ASOS shares are rising: here’s what I would like to do

More and more consumers are doing their purchases online. Royston Roche analyses ASOS shares to see if it’s a good fit for his 2021 portfolio.

| More on:

The content of this article was relevant at the time of publishing. Circumstances change continuously and caution should therefore be exercised when relying upon any content contained within this article.

When investing, your capital is at risk. The value of your investments can go down as well as up and you may get back less than you put in.

Read More

The content of this article is provided for information purposes only and is not intended to be, nor does it constitute, any form of personal advice. Investments in a currency other than sterling are exposed to currency exchange risk. Currency exchange rates are constantly changing, which may affect the value of the investment in sterling terms. You could lose money in sterling even if the stock price rises in the currency of origin. Stocks listed on overseas exchanges may be subject to additional dealing and exchange rate charges, and may have other tax implications, and may not provide the same, or any, regulatory protection as in the UK.

You’re reading a free article with opinions that may differ from The Motley Fool’s Premium Investing Services. Become a Motley Fool member today to get instant access to our top analyst recommendations, in-depth research, investing resources, and more. Learn More.

British online fashion retailer ASOS (LSE: ASC) shares have more than doubled in the past year. Of course, past performance is not an indication of future results. The company’s focus on young consumers helped it grow its revenues rapidly. On the other hand, the lockdown has helped to boost online sales.

A good growth stock is a must for my portfolio. I would like to understand the pros and cons of investing in this stock.

Bullish reasons to buy ASOS shares

The company’s revenue growth is strong. It grew at a compounded annual growth rate of 23% from the fiscal year 2016 to the fiscal year 2020. In the trading period for the four months ended 31 December 2020 revenue grew 24% year-over-year to £1.4bn. It was primarily helped by UK retail sales growth of 36% y-o-y to £554m. 

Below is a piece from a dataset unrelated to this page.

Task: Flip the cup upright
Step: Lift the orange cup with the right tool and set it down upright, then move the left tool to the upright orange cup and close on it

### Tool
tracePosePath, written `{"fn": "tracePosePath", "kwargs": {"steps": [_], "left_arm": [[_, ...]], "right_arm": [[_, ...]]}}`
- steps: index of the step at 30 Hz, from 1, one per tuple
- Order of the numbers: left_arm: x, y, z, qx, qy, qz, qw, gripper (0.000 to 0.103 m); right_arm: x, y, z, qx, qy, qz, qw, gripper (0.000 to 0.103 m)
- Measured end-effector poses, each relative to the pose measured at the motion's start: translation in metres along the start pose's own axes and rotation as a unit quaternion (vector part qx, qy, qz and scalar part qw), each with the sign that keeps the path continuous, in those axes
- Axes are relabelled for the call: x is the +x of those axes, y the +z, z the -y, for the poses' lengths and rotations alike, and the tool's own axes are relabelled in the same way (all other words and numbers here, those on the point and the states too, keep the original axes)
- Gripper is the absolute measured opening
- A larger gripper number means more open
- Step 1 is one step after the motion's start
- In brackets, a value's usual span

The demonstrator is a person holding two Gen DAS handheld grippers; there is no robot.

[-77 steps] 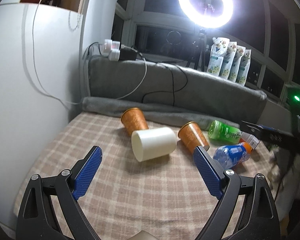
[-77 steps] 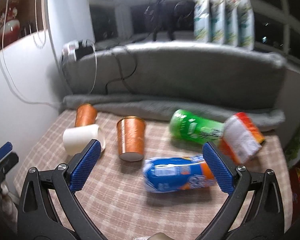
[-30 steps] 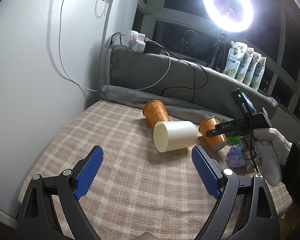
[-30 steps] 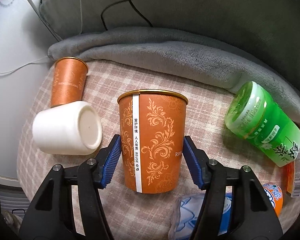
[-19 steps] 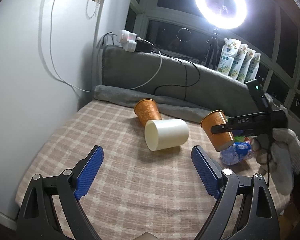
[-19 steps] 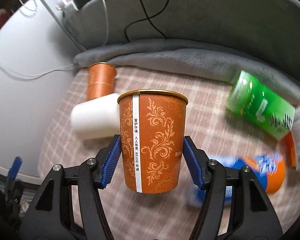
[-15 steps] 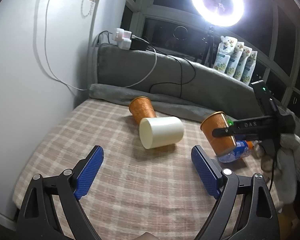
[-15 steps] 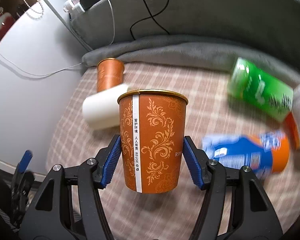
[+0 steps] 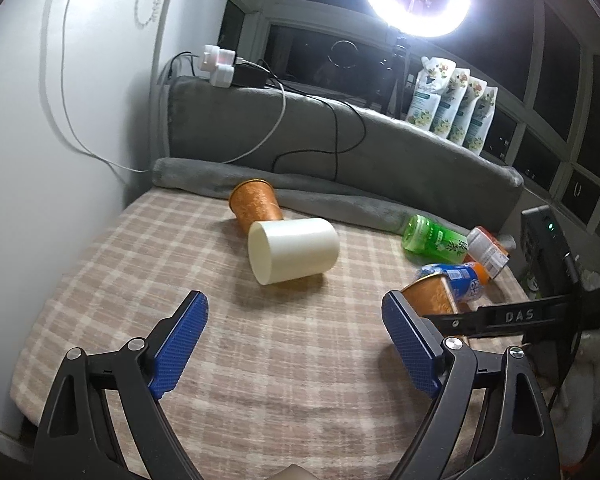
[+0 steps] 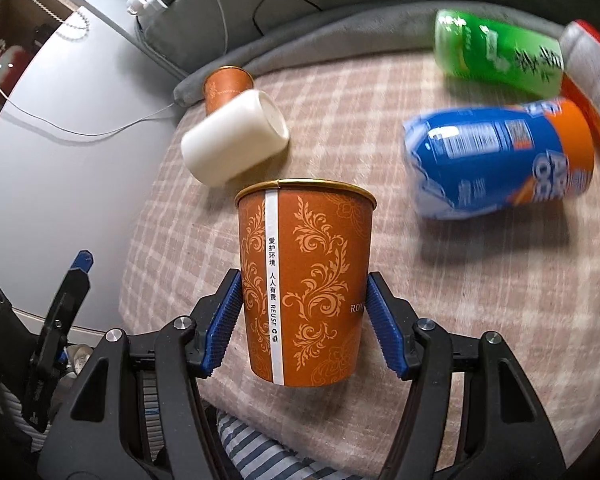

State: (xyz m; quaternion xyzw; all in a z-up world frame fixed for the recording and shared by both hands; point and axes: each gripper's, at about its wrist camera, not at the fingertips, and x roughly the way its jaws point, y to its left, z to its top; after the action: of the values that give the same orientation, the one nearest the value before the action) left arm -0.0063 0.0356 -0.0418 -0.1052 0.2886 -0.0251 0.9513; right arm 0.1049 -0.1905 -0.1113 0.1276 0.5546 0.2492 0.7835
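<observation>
My right gripper (image 10: 303, 322) is shut on an orange paper cup (image 10: 304, 280) with a gold pattern and holds it above the near part of the checked cloth. The same cup (image 9: 430, 294) shows in the left wrist view, at the right behind my right-hand finger. My left gripper (image 9: 294, 344) is open and empty above the near cloth. A white cup (image 9: 292, 250) lies on its side in the middle; it also shows in the right wrist view (image 10: 236, 142). A second orange cup (image 9: 256, 204) lies behind it.
A green bottle (image 9: 434, 238), a blue bottle with an orange cap (image 9: 458, 280) and a white and red packet (image 9: 486, 246) lie at the right. A grey rolled blanket (image 9: 340, 200) and grey backrest bound the far side. A white wall (image 9: 60, 120) stands on the left.
My right gripper has carried the orange cup nearer and lower, toward the front right of the cloth. The left gripper has stayed open and shifted only slightly.
</observation>
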Motion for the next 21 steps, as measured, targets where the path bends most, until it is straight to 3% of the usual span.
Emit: {"fn": "tracePosePath", "kwargs": {"steps": [15, 18, 21], "left_arm": [[0.009, -0.002, 0.008, -0.007, -0.023, -0.027, 0.9993, 0.088], [0.011, -0.001, 0.008, -0.012, -0.026, -0.031, 0.9991, 0.088], [0.015, -0.001, 0.010, -0.014, -0.035, -0.041, 0.9985, 0.088]], "right_arm": [[0.006, -0.003, 0.007, 0.018, 0.002, 0.004, 1.000, 0.066], [-0.001, -0.003, 0.007, 0.014, 0.007, 0.012, 1.000, 0.078], [-0.009, -0.004, 0.008, 0.014, 0.006, 0.025, 1.000, 0.079]]}}
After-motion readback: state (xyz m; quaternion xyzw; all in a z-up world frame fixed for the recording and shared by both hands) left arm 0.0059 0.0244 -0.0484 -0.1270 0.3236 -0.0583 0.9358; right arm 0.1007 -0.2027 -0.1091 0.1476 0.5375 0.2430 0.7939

The company has a wide range of brands and products to offer. This has helped to retain and grow its customers. As per the most recent trading report, it has 24.5m active customers. The company has a strong social media presence with over 1m Twitter followers. This is almost double that of its competitor Boohoo. It also regularly uses Instagram and TikTok to engage with its customers. The company’s efficient use of social media has helped it to become a global brand.  

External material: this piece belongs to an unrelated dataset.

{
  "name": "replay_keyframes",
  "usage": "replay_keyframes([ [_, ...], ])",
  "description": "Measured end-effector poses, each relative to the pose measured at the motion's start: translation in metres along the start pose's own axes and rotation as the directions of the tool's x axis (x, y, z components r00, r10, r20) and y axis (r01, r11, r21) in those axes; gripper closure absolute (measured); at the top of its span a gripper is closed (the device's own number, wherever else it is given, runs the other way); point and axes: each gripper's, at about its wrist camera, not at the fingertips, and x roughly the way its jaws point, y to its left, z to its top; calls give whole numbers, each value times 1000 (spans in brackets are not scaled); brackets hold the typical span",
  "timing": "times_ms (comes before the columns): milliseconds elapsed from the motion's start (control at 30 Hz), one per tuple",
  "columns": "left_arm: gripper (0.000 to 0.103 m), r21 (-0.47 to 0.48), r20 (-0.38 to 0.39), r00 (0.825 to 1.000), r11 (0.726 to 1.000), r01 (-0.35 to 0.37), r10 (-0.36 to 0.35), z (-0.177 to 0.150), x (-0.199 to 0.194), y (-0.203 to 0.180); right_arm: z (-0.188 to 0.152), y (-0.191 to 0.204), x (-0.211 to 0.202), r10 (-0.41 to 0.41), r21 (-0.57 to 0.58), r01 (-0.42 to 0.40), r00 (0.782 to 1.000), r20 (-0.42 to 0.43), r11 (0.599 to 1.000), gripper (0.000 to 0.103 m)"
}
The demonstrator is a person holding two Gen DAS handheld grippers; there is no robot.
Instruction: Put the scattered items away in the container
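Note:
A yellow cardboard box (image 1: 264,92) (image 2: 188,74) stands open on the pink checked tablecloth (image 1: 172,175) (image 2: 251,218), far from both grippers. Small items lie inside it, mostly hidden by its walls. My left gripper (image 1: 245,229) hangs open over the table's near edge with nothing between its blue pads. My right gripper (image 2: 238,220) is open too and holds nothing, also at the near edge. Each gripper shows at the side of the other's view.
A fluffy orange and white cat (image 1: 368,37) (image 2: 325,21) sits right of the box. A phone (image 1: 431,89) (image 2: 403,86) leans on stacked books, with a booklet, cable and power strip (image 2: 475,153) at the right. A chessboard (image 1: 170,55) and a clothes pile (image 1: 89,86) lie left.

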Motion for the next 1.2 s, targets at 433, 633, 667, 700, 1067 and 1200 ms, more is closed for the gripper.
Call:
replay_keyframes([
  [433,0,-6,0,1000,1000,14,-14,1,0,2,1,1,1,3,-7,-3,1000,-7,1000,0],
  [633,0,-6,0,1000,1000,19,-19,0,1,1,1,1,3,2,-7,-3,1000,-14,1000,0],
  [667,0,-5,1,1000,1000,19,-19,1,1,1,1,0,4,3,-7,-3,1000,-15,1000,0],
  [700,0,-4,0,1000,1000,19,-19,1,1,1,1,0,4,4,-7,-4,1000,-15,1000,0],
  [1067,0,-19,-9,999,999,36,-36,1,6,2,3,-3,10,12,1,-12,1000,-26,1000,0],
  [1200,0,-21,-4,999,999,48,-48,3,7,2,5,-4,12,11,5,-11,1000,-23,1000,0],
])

ASOS has recently bought four brands from Arcadia Group, including Topshop, Topman, Miss Selfridge and HIIT. Topman has more than 3.3m active customers and Topshop has 11.8m Instagram followers. The move should increase the portfolio of its own products and also increase the company’s brand value. 

The management expects the fiscal year 2021 profit before tax to be at the top end of market expectations. The company has a stable balance sheet. Cash generation was also positive for the last fiscal year. This is another reason why I like ASOS shares. It had a net cash position of £407.5m at the end of the fiscal year 2020.

Risks to consider 

There is a growing concern that high street stores are closing due to competition from online stores. This is definitely not a good trend for the overall economy in the long term. The government might introduce higher taxes for online-only stores in the coming months. 

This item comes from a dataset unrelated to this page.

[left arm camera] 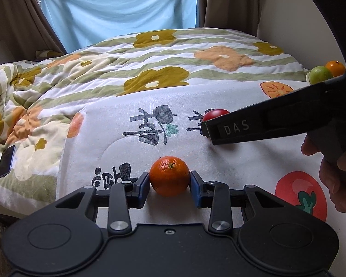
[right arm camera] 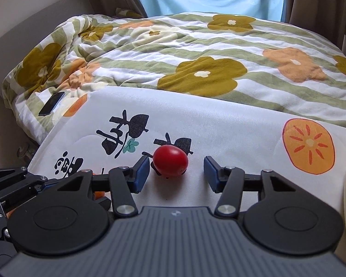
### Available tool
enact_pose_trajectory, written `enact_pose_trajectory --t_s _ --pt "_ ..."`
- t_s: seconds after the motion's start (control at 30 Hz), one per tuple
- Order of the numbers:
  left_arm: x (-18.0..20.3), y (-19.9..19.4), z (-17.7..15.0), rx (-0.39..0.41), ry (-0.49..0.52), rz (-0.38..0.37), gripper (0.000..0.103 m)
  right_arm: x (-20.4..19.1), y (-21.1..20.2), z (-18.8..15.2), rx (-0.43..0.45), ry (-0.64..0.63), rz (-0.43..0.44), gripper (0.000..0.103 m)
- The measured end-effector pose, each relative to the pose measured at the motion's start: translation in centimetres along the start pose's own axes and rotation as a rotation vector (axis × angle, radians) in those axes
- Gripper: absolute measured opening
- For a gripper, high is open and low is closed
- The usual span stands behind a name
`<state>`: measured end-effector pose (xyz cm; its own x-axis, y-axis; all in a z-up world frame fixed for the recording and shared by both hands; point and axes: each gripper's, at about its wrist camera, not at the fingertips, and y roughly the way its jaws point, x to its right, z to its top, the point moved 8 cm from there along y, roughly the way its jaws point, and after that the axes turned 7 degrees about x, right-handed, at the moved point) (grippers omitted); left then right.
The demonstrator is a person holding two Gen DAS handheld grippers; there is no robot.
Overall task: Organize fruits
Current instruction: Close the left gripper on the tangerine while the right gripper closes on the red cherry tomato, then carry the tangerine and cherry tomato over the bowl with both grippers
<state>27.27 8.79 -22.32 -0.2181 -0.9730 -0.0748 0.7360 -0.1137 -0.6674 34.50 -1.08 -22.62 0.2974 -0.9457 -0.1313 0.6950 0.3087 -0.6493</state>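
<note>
Left gripper (left arm camera: 169, 182): blue pads closed against both sides of the round orange mandarin with a stem nub (left arm camera: 169, 176), gripped, fruit seated on the white printed cloth with black characters and fruit drawings (left arm camera: 242, 161). Right gripper (right arm camera: 176, 170): jaws partly open, straddling the small glossy red egg-shaped tomato (right arm camera: 170, 161); its left pad is just beside the skin, its right pad stands clear with a visible gap, so nothing held yet. Tomato sits on the same cloth, off-centre toward that left pad. Outward: cloth lies over a green-striped floral quilt (right arm camera: 196, 46); a dark phone (right arm camera: 52, 103) rests on the quilt far left. At the right edge of the left view a white bowl rim (left arm camera: 308, 76) shows, holding a green round fruit (left arm camera: 320, 75) and another orange one (left arm camera: 335, 68), likely the collection point. Step in hand, I'd say: dual pick, left done, right mid-grasp. Next: close right evenly, gently, since the tomato looks slick and could squirt out, then lift both and carry to the bowl.
</note>
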Motion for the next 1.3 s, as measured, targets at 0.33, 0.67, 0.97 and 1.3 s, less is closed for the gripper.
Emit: enact_pose_trajectory --t_s 0.33,0.67,0.97,1.3 --pt "-0.9 -1.5 0.6 0.014 -0.032 0.061 0.041 -0.2 -2.0 0.9 0.029 -0.036 0.003 0.048" --pt "1.8 -5.6 3.1 0.054 -0.055 0.084 0.041 1.9 -8.0 1.8 0.07 -0.005 0.007 0.048" --pt "6.6 -9.6 5.1 0.09 -0.07 0.087 0.041 5.7 -15.0 1.4 0.107 0.011 0.004 0.048" --pt "14.4 -11.7 7.7 0.124 -0.071 0.032 0.041 13.3 -21.0 0.0 0.121 0.052 -0.035 0.047"
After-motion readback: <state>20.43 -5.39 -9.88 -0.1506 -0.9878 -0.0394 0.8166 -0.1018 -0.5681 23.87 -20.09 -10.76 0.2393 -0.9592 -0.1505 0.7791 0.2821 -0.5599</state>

Also, the online retail segment is getting more competitive. The company has benefitted from the lockdown, but very soon most shops will be open. This might have a negative impact on the revenue growth of the company. The stock also had a good run in the past year. With the rise of valuations, some investors could sell to take profits. 

Final view on ASOS shares

I like the company for its strong revenue growth and good profits. However, the stock has moved a lot this year. The stock is currently trading at a price-to-earnings ratio of 45 and a price-to-sales ratio of 1.7. In my opinion, the stock is not cheap, also it is a bit more attractive compared to Boohoo. I will wait to buy the stock at a lower price.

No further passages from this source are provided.